Problem:
Return the lines of the data below starting at the one holding "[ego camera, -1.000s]" and ending at the one holding "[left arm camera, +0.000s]", word for word, leaving every picture out.

BEGIN Dataset extract

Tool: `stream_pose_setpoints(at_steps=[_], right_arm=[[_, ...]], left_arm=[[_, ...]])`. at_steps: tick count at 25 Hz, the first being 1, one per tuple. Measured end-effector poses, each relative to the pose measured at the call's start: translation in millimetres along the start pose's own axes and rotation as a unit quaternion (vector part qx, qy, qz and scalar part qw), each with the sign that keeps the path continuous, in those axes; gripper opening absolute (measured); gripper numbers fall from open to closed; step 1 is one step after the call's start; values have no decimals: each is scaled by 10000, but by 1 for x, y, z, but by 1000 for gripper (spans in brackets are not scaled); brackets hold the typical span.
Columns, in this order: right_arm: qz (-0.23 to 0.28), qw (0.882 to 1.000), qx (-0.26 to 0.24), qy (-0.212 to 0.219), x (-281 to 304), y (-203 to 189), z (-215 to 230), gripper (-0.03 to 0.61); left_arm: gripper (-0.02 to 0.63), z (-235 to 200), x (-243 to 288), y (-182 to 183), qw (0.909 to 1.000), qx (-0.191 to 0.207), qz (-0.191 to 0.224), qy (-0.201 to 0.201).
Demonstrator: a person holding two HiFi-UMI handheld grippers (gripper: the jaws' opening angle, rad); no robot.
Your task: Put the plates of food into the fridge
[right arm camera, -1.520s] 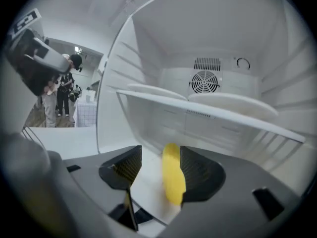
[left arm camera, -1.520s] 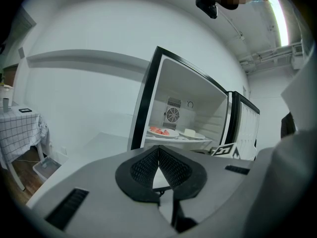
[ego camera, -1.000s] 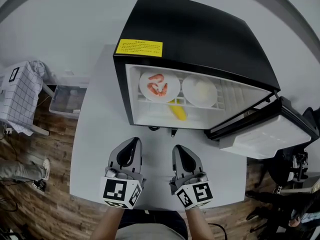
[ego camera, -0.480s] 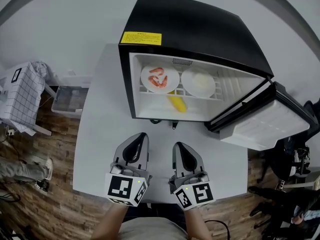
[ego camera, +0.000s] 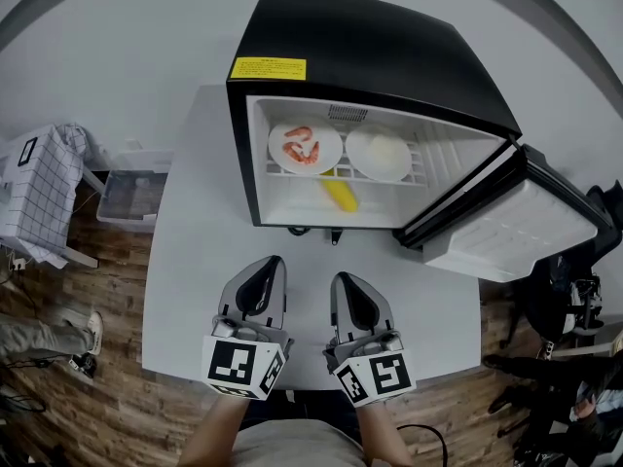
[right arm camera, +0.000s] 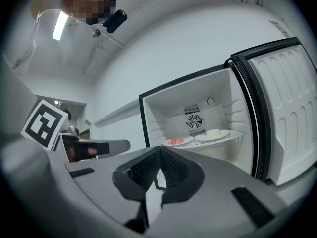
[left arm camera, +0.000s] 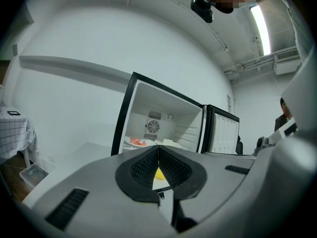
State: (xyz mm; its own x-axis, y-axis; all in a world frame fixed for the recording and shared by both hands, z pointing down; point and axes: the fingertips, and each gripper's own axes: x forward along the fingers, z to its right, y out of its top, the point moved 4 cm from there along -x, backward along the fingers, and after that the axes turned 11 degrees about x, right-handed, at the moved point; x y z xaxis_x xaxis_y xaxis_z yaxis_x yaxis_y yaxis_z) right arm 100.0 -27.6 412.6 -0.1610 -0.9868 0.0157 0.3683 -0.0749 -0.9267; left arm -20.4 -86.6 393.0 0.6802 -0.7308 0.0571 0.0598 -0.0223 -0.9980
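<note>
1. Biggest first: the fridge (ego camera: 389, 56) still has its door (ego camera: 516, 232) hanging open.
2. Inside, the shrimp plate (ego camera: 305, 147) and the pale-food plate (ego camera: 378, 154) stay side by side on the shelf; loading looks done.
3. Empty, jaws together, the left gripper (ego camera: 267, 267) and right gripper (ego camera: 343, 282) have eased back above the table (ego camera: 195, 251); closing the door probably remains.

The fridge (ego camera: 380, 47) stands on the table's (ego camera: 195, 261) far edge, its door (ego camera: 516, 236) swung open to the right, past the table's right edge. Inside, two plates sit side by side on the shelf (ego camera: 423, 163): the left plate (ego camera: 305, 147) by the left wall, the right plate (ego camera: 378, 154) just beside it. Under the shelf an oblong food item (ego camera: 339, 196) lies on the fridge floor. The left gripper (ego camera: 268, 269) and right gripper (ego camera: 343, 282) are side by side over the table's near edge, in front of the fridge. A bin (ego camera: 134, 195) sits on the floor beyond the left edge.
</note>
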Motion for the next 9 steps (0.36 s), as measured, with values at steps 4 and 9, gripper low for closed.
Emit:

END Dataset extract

Exercise answer:
[ego camera, -1.000s] 
[ego camera, -0.480s] 
[ego camera, +0.000s] 
[right arm camera, +0.000s] 
[left arm camera, +0.000s] 

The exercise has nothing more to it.